Introduction – Identifying the Issue

September, 21 2013 was an abnormally busy day at Northeast Clark Hospital. At 6:45 AM, 63 year old Mr. Davis Jones, present to the emergency department with a fever of 102.6, heart rate of 110 beats per minute, and a respiratory rate of 22. His blood pressure is 91/63. He is weak and lethargic. His wife tells staff that during the past week he has been sleeping more than usual and not eating or drinking much. She suspects he has come down with the flu that has been going around. Mr. Jones is sent to a room and asked to put on a gown and informed that the doctor will be right in to see him. At 7:00, the night shift nurse reports off the dayshift nurse of all of her patients, but fails to inform the dayshift nurse that Mr. Jones has yet to have cultures collected. At 7:15, the dayshift nurse checks on Mr. Jones who is comfortably sleeping in the hospital bed with his wife by his side. Vital have not changed since admission. She continues to the next patient. At 7:30 AM she rechecks on Mr. Jones and realizes that he has yet to have cultures drawn and collects the supplies. Cultures are collected at 7:45 AM and sent to the lab. At 8:00 lab results show WBC 16,000. The nurse reports the findings immediately to the attending physician, who orders intravenous (IV) antibiotics and fluids. Pharmacy sends up the antibiotics at 8:30 AM and the nurse begins infusion at 8:45 AM. At 9:00 AM, Mr. Jones’s blood pressure drops to 58/42, heart rate soars to 160 beats per minute, and he is unconscious and unresponsive. The staff frantically rushes to infuse IV fluid into Mr. Jones but he goes into cardiac arrest. All resuscitation attempts are made, but at 9:45, Mr. Jones is pronounced dead.

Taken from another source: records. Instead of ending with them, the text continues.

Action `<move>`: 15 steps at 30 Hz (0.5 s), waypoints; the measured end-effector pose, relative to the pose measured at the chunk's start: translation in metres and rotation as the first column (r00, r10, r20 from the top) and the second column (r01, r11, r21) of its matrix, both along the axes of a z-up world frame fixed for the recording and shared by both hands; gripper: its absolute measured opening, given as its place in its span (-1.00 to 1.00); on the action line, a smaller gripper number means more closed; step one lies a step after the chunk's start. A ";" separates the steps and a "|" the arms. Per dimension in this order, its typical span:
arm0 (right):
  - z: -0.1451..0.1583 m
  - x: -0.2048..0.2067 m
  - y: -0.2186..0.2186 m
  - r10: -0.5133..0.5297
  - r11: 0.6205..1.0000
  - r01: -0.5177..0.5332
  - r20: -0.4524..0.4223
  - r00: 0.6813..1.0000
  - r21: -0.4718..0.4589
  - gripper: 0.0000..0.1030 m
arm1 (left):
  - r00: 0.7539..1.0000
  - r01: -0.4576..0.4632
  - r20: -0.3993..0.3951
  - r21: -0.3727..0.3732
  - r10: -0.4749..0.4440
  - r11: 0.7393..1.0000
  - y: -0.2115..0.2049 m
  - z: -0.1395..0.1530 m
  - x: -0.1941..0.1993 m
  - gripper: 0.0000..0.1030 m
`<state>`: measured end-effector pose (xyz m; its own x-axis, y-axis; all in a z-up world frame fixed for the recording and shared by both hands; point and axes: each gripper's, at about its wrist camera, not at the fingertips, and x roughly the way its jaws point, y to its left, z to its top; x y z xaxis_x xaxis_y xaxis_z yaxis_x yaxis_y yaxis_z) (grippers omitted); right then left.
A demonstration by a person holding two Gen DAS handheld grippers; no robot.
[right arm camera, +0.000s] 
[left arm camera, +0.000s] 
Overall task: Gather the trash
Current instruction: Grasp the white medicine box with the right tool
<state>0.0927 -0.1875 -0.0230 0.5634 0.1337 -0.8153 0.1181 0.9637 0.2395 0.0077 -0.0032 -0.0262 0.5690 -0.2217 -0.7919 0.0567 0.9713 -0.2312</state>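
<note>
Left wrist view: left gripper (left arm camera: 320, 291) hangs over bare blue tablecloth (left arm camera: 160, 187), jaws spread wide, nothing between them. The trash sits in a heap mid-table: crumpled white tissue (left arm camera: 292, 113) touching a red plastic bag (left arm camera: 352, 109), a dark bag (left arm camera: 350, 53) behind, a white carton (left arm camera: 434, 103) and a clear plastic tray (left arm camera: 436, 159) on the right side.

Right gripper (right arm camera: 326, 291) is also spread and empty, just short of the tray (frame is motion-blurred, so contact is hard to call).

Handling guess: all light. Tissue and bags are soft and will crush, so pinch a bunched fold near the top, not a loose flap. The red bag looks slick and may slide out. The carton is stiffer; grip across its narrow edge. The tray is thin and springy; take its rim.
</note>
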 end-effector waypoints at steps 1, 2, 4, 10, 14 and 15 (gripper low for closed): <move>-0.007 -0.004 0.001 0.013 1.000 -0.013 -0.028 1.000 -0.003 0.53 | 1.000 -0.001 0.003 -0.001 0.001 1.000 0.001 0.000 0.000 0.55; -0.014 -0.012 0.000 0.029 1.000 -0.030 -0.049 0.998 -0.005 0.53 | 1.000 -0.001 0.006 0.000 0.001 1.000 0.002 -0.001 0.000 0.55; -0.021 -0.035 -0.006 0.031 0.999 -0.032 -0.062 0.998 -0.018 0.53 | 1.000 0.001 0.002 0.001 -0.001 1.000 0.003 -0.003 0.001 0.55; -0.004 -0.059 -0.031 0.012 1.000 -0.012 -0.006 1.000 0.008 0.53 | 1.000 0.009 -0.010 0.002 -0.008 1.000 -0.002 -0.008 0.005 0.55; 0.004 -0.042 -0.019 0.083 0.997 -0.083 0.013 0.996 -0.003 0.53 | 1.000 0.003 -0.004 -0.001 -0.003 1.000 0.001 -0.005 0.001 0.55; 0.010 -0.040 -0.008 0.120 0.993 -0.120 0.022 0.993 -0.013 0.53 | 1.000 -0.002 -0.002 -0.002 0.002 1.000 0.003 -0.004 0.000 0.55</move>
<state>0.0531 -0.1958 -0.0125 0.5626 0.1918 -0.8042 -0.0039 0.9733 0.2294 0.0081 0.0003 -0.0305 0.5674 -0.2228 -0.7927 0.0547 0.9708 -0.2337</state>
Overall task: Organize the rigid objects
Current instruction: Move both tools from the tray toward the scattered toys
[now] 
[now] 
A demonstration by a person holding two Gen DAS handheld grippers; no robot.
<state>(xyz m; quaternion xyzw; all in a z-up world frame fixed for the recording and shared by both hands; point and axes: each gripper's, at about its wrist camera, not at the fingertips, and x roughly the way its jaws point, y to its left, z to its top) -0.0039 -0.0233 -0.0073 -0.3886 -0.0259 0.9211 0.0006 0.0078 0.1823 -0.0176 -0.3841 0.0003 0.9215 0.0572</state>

Sepsis and bloodstream infections have become a major cause of hospitalization and death in the United States. In these situations it is a standard protocol to collect blood cultures before administration of antibiotic, however, this can often delay the treatment needed to reduce the chance of death of patients with septicemia. With new advances in culture collection technology, blood culture collection containers now contain antimicrobial removal media, which makes it no longer necessary to delay treatment of antibiotics in order to wait for untreated blood specimens to be collected. By using the antimicrobial removal media enriched blood collection containers for all patients with suspected sepsis, antibiotic treatment can be initiated faster, hospital stays will be shorter, cost of care will be decreased, and fewer people will die due to septicemia.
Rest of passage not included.